Francesco Amoretti

Il prof. Amoretti, che insegna all’Università di Salerno al Corso di Laurea in Scienze della comunicazione, è stato tra i fondatori della rivista Comunicazione Politica nel 2000. Nell’ambito della scienza politica, si è occupato soprattutto dei rapporti tra media e sistema politico. È al secondo mandato al CUN.
Qual è la funzione del CUN nel sistema dell’autonomia universitaria?
“Il CUN è l’unico organo rappresentativo per aree scientifiche e didattiche del sistema universitario nazionale, e il suo ruolo normativo non è mai stato messo in discussione. Ha funzioni di rappresentanza che vanno valorizzate e potenziate soprattutto nell’attuale fase di passaggio sistemico”.
Quali sono le emergenze da affrontare nel breve periodo?

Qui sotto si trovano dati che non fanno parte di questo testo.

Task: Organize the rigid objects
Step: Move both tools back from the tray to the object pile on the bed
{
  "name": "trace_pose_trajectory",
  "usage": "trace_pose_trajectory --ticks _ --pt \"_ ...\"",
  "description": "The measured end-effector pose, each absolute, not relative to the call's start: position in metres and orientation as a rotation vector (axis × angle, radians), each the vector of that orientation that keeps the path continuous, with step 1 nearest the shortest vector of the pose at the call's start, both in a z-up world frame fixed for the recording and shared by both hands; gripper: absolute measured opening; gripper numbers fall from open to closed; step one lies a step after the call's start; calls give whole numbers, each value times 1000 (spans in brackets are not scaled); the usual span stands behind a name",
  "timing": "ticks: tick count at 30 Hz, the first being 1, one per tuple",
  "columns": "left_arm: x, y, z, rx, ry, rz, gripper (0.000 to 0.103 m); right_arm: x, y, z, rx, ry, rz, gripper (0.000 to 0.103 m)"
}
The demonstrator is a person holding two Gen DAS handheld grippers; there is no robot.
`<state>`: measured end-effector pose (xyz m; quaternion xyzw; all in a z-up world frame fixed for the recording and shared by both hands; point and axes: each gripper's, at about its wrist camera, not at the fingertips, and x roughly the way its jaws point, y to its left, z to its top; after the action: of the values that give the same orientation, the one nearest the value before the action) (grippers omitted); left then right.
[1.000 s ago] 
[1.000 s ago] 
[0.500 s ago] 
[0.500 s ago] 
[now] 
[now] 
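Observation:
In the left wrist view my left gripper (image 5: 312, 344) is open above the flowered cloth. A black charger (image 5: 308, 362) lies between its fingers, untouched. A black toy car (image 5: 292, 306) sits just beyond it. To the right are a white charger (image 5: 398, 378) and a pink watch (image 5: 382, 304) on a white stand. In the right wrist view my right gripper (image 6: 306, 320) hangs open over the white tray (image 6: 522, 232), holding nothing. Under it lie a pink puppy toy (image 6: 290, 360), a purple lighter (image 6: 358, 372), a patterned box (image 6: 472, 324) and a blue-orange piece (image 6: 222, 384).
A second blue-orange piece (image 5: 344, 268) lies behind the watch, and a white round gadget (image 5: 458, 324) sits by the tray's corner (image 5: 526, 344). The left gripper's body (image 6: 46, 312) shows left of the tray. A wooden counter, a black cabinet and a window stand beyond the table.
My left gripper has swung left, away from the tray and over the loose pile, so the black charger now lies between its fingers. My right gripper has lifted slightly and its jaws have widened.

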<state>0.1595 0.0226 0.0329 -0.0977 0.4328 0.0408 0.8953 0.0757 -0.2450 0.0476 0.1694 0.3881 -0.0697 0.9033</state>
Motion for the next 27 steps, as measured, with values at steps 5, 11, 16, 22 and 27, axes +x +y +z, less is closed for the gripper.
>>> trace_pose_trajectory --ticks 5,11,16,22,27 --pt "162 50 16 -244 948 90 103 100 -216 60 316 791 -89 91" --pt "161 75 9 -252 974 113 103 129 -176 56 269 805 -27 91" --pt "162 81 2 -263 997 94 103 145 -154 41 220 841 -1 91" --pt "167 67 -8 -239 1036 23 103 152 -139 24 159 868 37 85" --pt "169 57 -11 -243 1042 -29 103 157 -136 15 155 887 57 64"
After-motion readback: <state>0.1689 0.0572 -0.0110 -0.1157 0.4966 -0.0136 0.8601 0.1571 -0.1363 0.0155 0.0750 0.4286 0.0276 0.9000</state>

“Ci sono tre problemi caldi da fronteggiare che ci terranno molto impegnati nei prossimi mesi: uno riguarda la redazione dell’anagrafe della ricerca e della docenza, che in Italia non abbiamo ancora, seppur si avverta da tempo la necessità di organizzare in maniera razionale il nostro sistema e, soprattutto, dare trasparenza ai dati. In secondo luogo, dovremo intervenire per ridefinire i criteri della scientificità delle riviste, differenti a seconda delle aree di appartenenza; infine, bisognerà rivedere le declaratorie dei settori scientifico-disciplinari, ferme alle definizioni attribuite anni addietro che non hanno tenuto conto dell’evolversi dei saperi. Spero di lavorare in un quadro politico generale che valorizzi l’Università e la ricerca che, attualmente, vivono in un evidente stato di sofferenza”.

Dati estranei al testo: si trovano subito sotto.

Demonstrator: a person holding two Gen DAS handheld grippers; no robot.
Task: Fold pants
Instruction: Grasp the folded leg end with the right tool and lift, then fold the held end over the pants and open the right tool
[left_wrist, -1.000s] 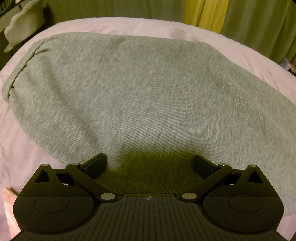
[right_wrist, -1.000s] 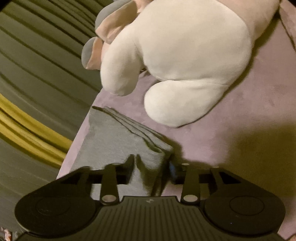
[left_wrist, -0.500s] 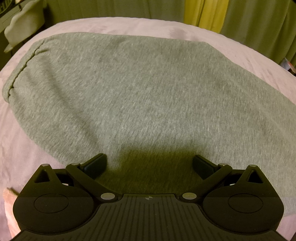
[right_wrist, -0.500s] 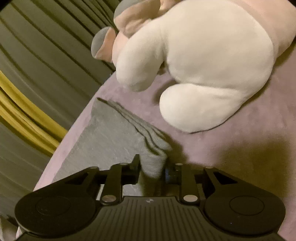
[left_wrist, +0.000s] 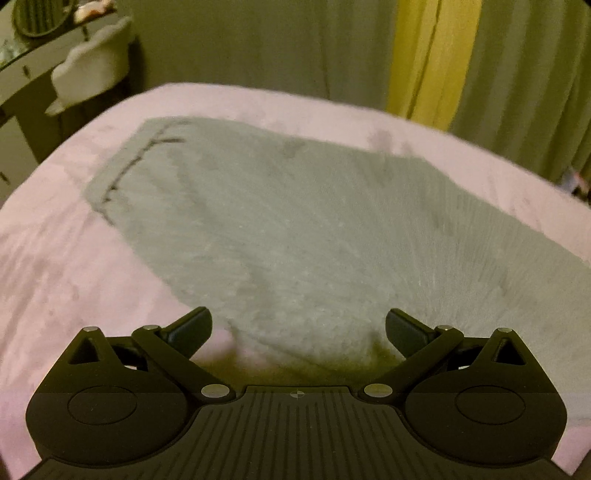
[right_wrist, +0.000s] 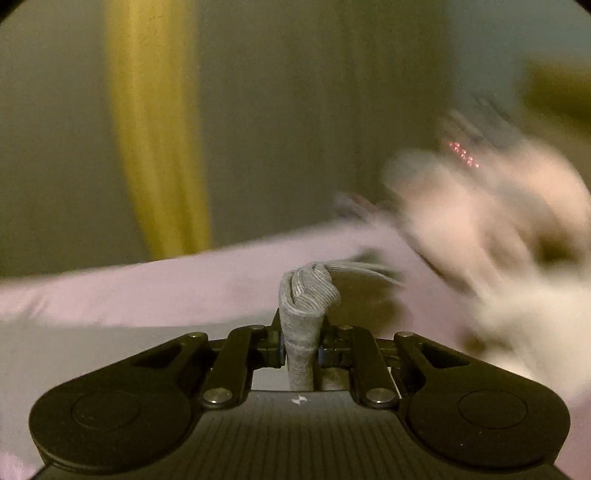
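Left view has pulled back: the left gripper (left_wrist: 297, 332) hangs wide open over the near edge of the pants (left_wrist: 295, 229), which run lengthwise away across the bed (left_wrist: 55, 258). Right view, blurred: the right gripper (right_wrist: 301, 347), now lifted, pinches the bunched cuffs, ready to carry over.

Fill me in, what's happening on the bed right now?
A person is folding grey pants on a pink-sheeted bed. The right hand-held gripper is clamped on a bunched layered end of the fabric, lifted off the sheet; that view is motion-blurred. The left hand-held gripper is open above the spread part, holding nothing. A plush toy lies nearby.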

Qual è la situazione della ricerca in Italia?
“Il sistema universitario è, in generale, in affanno e, in particolare, ci sono aree territoriali e scientifico disciplinari che lo sono ancor più. Mi riferisco al Mezzogiorno d’Italia che sembra soffrire di più, insieme al settore delle Scienze umane (area 10 – 14) che comprende anche l’area giuridica e quella economica. A ciò si aggiunge una percezione di inutilità da parte dei giovani del percorso universitario, favorito da un clima di incertezza. Anche la ricerca non è messa bene: nella classifica OCSE (Organizzazione per la Cooperazione e lo Sviluppo economico) siamo quasi sempre agli ultimi posti”. La figura del ricercatore a tempo determinato “crea un problema in prospettiva: la precarietà. La scarsità di risorse sta spingendo a non investire sui giovani ricercatori per i quali non siamo in grado di garantire un futuro, tenuto conto anche del blocco nelle progressioni di carriera, già da cinque anni”.

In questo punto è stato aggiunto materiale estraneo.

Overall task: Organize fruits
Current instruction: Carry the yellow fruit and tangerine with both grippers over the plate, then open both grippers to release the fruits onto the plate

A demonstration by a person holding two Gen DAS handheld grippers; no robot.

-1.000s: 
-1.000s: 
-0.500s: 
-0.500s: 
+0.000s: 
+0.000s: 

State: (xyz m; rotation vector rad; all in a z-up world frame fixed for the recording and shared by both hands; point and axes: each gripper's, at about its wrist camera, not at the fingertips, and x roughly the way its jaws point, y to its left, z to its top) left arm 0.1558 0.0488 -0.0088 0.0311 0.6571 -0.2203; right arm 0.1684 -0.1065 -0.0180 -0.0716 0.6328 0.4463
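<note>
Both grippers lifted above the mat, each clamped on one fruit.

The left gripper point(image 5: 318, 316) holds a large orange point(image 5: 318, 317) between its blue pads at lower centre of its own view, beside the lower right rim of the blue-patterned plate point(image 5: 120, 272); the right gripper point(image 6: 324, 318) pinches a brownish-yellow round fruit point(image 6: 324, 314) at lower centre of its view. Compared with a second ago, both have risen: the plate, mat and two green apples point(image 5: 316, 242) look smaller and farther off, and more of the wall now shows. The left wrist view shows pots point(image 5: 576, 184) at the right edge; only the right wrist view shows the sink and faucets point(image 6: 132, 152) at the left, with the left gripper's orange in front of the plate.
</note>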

Qual è il rapporto con l’ANVUR?
“C’è un rapporto di collaborazione istituzionale, anche se l’ANVUR è stato investito di poteri e prerogative che lo rendono autonomo nei processi decisionali. Su alcune politiche, come quelle relative alla definizione degli standard di valutazione, ha sottratto competenze al CUN. Ora, con le criticità messe in evidenza (riduzione dei finanziamenti, diminuzione delle immatricolazioni, ecc.), si sta anche definendo la linea di intervento da parte dell’ANVUR”.